Upon picking up Bug from school she had a present awaiting her from her best buddy, Sammy. We had been preparing her for several days that she'd be going to the "fun" doctor (they gave her a quilt and had a waiting room full of interactive, state of the art toys...so it was as fun as a doctor's office can be) to take a nap. That she'd be getting magic buttons on her head with a magic hat over them. No big deal. We just packed a bag full of her lovies and a fan for white noise (Jaime was cracking up when I told her Bug would have to take a nap, "I'd love to see the size of the bag you carry into that office with your jet-engine fan!").
Still happy waiting to be called
We thought we had prepared Laney (and ourselves) for what was to be an hour and a half nap (so we thought). But no amount of reading materials and personal accounts could prepare us for what was to come.

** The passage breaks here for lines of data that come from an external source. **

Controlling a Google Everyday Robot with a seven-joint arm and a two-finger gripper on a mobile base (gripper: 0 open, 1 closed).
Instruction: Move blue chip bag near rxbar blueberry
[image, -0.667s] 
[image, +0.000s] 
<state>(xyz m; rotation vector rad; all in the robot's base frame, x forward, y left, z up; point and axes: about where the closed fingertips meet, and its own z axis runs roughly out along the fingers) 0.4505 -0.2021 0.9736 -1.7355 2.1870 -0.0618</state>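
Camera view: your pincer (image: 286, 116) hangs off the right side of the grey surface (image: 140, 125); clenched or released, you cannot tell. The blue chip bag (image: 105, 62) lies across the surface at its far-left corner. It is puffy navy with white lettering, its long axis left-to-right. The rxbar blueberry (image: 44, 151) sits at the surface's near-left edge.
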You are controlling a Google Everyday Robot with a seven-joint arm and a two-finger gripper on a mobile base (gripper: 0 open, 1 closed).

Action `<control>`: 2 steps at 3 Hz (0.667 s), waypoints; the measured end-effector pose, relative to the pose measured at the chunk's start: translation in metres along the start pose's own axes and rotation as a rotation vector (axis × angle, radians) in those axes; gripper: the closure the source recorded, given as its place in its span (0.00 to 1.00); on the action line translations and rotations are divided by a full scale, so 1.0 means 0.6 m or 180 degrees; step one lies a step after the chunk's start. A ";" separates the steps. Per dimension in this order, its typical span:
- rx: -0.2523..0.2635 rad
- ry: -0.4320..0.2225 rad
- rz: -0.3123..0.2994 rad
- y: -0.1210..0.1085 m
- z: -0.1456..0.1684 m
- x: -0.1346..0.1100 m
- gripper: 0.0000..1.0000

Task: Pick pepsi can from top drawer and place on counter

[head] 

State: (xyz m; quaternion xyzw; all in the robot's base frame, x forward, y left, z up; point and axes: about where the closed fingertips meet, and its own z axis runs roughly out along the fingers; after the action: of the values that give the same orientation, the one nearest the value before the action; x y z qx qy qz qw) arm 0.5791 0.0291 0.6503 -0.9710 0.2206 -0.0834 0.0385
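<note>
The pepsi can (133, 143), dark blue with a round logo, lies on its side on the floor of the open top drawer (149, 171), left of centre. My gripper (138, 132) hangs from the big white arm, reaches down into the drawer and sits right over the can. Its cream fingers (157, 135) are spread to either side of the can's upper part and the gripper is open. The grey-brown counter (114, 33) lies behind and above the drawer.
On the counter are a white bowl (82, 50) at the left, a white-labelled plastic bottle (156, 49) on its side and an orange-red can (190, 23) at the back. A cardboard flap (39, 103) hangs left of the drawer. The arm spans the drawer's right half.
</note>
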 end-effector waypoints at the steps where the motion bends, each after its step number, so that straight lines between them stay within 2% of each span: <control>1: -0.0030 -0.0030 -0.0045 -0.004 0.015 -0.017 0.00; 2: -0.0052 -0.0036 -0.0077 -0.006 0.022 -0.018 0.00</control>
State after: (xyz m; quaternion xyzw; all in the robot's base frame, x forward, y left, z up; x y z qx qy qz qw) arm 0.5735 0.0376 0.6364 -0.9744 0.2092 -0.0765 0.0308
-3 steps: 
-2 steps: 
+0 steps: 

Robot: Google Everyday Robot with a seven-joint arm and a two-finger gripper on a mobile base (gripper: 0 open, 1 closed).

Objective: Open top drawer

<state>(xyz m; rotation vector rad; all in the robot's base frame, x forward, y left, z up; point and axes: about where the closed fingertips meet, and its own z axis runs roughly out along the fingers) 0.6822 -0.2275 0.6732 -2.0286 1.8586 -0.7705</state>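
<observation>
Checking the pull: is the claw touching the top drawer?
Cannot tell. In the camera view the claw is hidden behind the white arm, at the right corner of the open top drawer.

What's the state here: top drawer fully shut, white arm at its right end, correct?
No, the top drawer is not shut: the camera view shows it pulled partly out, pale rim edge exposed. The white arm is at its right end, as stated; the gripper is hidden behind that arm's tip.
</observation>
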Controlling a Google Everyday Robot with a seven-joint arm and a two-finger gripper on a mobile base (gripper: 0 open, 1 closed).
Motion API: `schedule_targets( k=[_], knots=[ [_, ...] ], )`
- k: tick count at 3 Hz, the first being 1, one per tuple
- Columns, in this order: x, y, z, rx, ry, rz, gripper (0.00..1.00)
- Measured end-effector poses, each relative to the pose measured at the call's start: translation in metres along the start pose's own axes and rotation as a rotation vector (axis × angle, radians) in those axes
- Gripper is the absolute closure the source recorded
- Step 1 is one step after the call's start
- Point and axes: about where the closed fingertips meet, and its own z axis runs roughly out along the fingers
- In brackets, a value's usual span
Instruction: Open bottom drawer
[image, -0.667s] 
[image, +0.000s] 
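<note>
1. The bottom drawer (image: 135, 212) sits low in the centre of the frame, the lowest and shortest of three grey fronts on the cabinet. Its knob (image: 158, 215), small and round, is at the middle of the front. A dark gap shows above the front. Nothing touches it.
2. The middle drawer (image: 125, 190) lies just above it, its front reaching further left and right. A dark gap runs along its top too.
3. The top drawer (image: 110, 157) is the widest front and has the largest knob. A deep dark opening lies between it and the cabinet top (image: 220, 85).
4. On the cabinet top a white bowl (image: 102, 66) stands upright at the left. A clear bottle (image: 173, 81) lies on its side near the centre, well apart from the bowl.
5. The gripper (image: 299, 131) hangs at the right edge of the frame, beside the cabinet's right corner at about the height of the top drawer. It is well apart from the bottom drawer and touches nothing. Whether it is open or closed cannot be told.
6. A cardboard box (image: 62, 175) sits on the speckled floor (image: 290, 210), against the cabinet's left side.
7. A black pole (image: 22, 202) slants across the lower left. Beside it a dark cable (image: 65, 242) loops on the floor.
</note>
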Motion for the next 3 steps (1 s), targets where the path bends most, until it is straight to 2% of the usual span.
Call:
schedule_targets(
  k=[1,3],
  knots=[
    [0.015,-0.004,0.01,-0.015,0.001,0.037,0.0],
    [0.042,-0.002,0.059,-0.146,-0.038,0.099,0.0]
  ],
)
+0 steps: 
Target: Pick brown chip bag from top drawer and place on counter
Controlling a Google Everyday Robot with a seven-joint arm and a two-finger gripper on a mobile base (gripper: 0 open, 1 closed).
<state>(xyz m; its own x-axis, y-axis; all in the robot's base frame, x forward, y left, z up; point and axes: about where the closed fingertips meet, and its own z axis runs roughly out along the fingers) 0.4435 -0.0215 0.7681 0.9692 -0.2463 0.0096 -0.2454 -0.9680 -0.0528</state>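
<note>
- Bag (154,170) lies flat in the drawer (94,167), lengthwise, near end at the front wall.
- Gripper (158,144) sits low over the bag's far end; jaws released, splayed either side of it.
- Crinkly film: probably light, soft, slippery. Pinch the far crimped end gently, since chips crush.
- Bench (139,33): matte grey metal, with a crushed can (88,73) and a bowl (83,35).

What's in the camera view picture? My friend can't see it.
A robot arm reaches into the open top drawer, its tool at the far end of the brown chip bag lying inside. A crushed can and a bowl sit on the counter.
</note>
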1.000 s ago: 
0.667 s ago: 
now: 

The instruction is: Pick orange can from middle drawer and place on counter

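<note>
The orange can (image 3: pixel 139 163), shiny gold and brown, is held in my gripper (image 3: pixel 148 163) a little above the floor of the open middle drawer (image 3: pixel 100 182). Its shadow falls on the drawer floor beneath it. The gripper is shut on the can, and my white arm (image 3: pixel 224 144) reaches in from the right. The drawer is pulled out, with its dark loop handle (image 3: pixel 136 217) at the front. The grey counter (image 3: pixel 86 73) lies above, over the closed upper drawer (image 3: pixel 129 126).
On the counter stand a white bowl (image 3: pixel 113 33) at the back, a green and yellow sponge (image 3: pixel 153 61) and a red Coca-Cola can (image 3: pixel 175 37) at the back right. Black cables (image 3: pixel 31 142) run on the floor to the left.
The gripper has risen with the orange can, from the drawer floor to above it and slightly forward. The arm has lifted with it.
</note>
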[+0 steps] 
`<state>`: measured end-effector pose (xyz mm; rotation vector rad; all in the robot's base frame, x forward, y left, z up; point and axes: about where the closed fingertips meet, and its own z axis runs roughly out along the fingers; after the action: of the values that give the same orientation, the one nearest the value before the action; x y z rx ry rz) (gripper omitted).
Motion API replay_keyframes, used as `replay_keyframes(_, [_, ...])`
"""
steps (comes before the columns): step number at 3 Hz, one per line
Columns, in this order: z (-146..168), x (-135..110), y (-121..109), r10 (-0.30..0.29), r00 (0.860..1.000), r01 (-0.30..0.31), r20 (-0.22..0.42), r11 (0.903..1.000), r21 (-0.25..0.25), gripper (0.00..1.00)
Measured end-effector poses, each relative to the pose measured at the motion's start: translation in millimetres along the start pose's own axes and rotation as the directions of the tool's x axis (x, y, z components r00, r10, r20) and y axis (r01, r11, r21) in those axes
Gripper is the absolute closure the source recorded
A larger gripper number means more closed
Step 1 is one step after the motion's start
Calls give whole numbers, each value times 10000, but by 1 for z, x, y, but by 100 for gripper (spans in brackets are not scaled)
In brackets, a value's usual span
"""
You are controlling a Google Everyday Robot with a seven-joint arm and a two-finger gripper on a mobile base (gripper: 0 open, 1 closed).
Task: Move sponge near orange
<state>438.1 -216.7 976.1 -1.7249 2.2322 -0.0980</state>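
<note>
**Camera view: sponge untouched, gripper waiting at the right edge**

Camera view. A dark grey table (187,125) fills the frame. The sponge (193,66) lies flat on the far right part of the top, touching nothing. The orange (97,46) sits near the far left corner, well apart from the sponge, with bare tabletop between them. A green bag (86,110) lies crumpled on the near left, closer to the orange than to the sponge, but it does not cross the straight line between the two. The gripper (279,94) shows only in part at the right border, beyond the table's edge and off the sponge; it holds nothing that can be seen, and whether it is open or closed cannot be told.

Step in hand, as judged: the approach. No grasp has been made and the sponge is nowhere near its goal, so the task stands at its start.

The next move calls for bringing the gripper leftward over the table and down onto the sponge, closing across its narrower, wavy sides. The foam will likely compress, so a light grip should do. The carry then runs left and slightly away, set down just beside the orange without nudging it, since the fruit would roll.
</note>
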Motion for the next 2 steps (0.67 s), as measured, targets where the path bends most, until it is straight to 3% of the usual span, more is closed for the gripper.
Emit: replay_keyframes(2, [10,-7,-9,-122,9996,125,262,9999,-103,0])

Apparently the entire process was to take 1.5 hours. Thirty to forty five minutes of prep time consisted of the most horrifying 45 minutes of my life. I had to lay Laney on a hospital bed, on top of a white sheet. The nurse then swaddled (I called it a straight-jacket) Laney and I was told to put my entire body on top of her to hold her down to ensure her arms don't come out. Oh, and at the same time hold her head still so the nurse could meausre all the spots the electrodes were to be placed.

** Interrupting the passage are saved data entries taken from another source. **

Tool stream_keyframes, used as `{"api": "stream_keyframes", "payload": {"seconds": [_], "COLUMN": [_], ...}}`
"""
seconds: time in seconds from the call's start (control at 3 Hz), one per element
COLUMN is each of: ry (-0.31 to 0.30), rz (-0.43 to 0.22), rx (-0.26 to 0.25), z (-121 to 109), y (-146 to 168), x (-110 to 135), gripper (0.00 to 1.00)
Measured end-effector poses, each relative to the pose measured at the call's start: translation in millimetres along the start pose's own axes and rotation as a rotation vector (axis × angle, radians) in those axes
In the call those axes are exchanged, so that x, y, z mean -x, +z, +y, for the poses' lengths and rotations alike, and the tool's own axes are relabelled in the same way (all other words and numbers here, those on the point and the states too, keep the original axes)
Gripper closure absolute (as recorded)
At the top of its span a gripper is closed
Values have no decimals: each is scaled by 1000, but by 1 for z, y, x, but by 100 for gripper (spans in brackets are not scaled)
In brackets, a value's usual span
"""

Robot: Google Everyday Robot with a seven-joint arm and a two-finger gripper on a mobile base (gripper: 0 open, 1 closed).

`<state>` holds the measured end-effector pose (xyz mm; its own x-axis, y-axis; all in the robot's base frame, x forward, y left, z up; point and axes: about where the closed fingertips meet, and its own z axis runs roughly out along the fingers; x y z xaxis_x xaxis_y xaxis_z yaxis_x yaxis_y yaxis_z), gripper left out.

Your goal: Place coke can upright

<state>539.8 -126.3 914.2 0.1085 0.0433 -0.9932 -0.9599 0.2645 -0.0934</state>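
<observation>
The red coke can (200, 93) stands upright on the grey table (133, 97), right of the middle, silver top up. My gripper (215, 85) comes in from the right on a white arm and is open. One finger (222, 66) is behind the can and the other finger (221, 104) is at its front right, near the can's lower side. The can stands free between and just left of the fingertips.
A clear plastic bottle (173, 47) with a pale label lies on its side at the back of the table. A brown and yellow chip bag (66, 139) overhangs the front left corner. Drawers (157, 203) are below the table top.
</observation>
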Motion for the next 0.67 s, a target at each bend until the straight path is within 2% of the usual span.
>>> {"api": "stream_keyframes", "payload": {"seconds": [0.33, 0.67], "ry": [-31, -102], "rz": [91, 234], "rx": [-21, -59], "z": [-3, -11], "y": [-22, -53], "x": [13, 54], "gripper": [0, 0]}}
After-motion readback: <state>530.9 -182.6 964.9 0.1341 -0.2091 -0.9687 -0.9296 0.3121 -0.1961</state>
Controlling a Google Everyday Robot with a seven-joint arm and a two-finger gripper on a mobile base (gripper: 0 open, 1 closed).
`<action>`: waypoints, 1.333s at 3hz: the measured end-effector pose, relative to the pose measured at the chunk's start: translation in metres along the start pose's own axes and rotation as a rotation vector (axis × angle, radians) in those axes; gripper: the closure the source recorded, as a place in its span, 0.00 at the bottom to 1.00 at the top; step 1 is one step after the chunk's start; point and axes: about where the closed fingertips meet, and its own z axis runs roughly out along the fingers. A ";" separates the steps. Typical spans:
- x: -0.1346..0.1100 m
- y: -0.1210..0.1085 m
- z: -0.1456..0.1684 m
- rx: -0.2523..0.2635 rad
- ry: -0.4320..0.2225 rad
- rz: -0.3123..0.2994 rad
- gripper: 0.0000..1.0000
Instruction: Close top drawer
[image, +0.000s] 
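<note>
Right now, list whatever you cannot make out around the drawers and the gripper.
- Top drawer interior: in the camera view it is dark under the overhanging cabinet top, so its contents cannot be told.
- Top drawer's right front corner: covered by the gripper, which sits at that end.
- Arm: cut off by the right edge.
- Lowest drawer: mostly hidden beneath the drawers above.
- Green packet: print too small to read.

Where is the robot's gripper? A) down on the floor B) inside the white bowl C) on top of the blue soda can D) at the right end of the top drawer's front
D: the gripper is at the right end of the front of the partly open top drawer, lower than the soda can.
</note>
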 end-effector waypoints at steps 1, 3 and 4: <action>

Turns out Laney wasn't a fan of being wrapped up, having her mom on top of her, and being marked with a black crayon. Go figure. The screaming ensued immediately. Blood curdling screaming & crying. Her eyes staring into mine (as I was just inches from her face) begging for this all to end. No words I could say, no songs I could sing would calm her. Laney is a finger sucker; she self soothes and was unable to do so as her arms were tied down (by me). Hurt so much knowing I was inflicting all of this pain on my baby. But all the while the nurse said this was completely normal. Wow, sure am glad I don't have her job.

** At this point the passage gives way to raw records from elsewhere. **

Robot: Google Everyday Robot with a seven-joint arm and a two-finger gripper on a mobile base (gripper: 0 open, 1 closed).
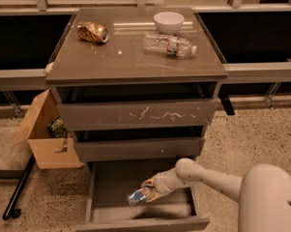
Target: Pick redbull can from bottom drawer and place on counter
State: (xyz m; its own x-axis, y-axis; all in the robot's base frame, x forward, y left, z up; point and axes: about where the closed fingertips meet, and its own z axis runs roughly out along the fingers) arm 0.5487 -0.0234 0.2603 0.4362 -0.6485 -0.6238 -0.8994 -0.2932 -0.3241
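Camera view: the glossy grey-brown counter (130, 59) carries a dented gold can (93, 32), a white bowl (168, 22) and a clear bottle (169, 44) lying flat. Below the counter, the bottom drawer (111, 182) stands pulled open. Over its floor the gripper (152, 192) clasps the tilted redbull can (138, 196). A cardboard box (46, 141) sits on the speckled floor (251, 139), lower than the counter and off to its side.

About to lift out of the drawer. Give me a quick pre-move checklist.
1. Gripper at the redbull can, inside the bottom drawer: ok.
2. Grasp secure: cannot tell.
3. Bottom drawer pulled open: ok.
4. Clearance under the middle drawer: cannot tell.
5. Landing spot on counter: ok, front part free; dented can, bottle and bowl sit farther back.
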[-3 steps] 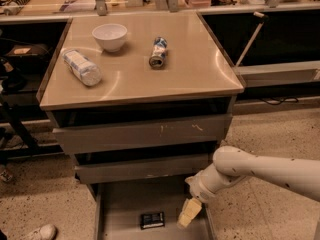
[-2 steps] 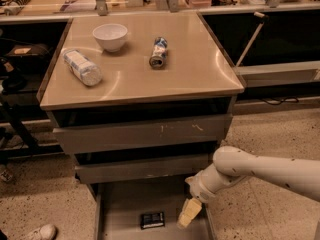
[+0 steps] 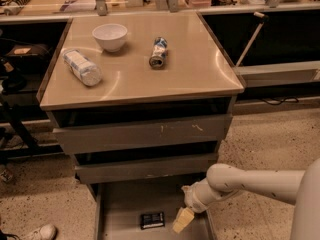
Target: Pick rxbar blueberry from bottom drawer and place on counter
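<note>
Honestly nothing has really moved since a second ago: arm, bar and everything on top sit right where they were.

Counting it up: three drawers in the cabinet. The top drawer [image 3: 142, 132] and middle drawer [image 3: 145, 166] are each pulled out a little, and the bottom drawer [image 3: 120, 204] is pulled out the furthest, with its flat floor showing. There's exactly one rxbar blueberry [image 3: 152, 220], lying flat on that floor near the front, a bit right of the middle. It's a dark wrapper with some pale lettering, but I can't read any of it.

One arm [image 3: 250, 181] reaches in from the right, and its gripper [image 3: 182, 220] hangs over the right side of the bottom drawer, just beside the bar and to its right, not on it as far as I can see. Can't tell if the gripper is clenched or released; it just shows as a yellowish tip pointing down.

On the counter [image 3: 195, 74] there are three things: one white bowl [image 3: 110, 36] upright at the back, one blue-white can [image 3: 159, 52] on its side near the middle, and one clear bottle [image 3: 82, 67] on its side at the left. The labels on the can and the bottle aren't legible.
</note>
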Available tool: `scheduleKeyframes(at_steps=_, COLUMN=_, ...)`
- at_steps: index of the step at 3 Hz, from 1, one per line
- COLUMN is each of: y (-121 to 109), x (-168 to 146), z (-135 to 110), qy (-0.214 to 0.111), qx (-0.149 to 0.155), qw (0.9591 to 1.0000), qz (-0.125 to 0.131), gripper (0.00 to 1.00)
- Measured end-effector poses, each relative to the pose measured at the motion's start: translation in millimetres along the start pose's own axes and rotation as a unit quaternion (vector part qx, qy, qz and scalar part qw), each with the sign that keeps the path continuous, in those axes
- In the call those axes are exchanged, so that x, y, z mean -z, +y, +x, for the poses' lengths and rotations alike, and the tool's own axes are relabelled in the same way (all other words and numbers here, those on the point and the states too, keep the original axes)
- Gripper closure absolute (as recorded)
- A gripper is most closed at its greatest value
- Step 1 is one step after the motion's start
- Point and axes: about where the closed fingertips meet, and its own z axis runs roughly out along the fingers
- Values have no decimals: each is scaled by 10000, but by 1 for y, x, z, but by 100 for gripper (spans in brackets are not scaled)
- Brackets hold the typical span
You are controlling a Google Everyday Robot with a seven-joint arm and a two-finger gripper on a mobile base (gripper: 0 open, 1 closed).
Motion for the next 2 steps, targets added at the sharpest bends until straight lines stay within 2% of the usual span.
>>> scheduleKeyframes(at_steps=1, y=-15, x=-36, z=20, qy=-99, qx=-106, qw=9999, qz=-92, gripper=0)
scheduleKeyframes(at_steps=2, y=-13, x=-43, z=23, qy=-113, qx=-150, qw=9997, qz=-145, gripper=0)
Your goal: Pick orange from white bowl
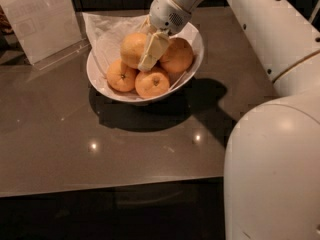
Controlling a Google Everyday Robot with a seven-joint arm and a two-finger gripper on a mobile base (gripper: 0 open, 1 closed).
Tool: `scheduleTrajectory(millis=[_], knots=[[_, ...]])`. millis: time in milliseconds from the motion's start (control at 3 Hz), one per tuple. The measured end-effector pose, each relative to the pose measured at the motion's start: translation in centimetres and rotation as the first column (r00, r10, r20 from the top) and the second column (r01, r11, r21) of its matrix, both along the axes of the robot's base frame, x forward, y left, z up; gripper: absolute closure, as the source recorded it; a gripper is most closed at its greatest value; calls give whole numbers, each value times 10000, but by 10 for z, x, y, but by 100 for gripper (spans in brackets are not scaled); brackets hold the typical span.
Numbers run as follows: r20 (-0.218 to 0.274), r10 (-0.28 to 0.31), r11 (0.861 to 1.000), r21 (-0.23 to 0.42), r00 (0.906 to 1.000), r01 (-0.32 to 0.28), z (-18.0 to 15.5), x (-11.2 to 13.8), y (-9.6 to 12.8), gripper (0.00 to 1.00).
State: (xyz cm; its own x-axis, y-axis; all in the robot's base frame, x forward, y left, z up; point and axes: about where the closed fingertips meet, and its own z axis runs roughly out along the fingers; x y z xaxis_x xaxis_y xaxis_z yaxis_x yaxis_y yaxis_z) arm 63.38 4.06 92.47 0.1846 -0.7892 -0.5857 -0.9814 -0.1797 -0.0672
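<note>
The white bowl [192, 34], lined with crinkled white paper, stands on the grey table and holds several oranges. The orange [131, 47], the largest and palest, lies at the back left on top of the pile. A redder one [177, 56] lies to its right, and two smaller deeper-orange fruits [121, 76] [152, 83] with stem dimples lie in front. My gripper [148, 59] reaches down from the upper right into the bowl. Its pale tip sits against the right side of the orange, between it and the redder fruit. Its far side is hidden behind the orange.
A clear acrylic sign holder [42, 21] stands at the back left of the table [60, 144]. White paper [102, 26] sticks out behind the bowl. My white arm and body [272, 149] fill the right side. The table's front edge runs along the bottom.
</note>
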Motion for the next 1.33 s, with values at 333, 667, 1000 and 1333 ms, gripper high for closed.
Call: scheduleTrajectory(millis=[333,667,1000,1333], knots=[[0,0,10000,0,10000,0,0,0,0,65],[1,0,10000,2,10000,0,0,0,0,89],[94,23,9995,322,10000,-26,0,4,7,100],[659,237,9948,969,9975,-300,23,-9,5,100]])
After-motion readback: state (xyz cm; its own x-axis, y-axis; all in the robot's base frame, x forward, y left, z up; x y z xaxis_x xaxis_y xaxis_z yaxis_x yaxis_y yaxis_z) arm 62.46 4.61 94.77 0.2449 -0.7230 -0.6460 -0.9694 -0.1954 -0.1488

Once all of the markers were placed on her head, the nurse then told me that she will now have to glue all twenty seven electrodes to Laney's head. Excuse me, did you say twenty seven? Those 30 minutes of measuring and gluing were the worst 30 minutes of my life. Pretty sure of it. The nurse wrapped a large bandage around Lane's head, put two more electrodes on her chest (for an EKG) and turned the lights off. By now Laney had worked her hand out and her fingers found her mouth. She was calm and content now. Drifting off into a slumber. One minute later and the nurse said one of the electrodes wasn't working; she'll have to replace it. Are. You. Serious?!

Lights on. Unwrap bandage. Try to get aforementioned glued-on electrode off and replaced. Laney was now woken up by her hair being tugged and her screaming quickly started again. By now my arms were extremely sore from the 30 minute wrestling match we'd already had. Anyway, the electrode was replaced and the lights were again off. All set. Or not...

Since Laney sucks her fingers to fall asleep, as soon as she'd drift off her fingers would fall out of her mouth and she'd quickly jerk them back into her mouth. I didn't notice any of this, but the nurse said she could tell based on her brain patterns on the computer she was monitoring. She suggested we prop Laney's arm up so the fingers don't fall out (and so she could get this testing underway). Propping worked.

This test was not only monitored on a fancy computer, but it was also video & audio recorded. I walked over to the monitor and was blown away at how much was going on. Brain patterns, heart rate, video of my sweet girl sleeping. Was intense. And anyone that knows me knows that I'm a question asker. I was chomping at the bit to ask the nurse what it all meant, but didn't want to wake Lane. Here's what she looked like in the dark testing room:
Fifteen minutes after Laney fell asleep the nurse said to me, "Ok, we can wake her up now." Um, what? I was prepared for Laney to get a good nap in. And now we have to wake her up? Mmkay. And the kicker? She had to be woken up with a strobe light one foot from her face (flashing lights sometime bring on seizures). I once again had to lay on top of Laney and hold her head straight so as to keep her staring at the light. When was this torture going to end? Here's how Laney looked once the strobe light stopped:
Finally it was time to take everything off, which I thought would be the easy part. Not so much. Remember, these 27 electrodes were glued. Onto a head of hair.
Warm washcloth compresses and lots of combing and tugging later, a few electrodes were removed. Laney was less than thrilled with all of this as you can tell from her sad little face:
Finally all 27 electrodes were removed (with much glue still left in her hair for me to take care of at home) and Laney was back to her happy self (with the help of a sucker). We were elated to be walking out of that office.
We were told we'll get the results in the next week. Good news (normal EEG) and we'll get something in the mail. Bad news (abnormal EEG) and we'll get a phone call from the doctor. Either way, we're glad this test is behind us and are just ready to get some answers.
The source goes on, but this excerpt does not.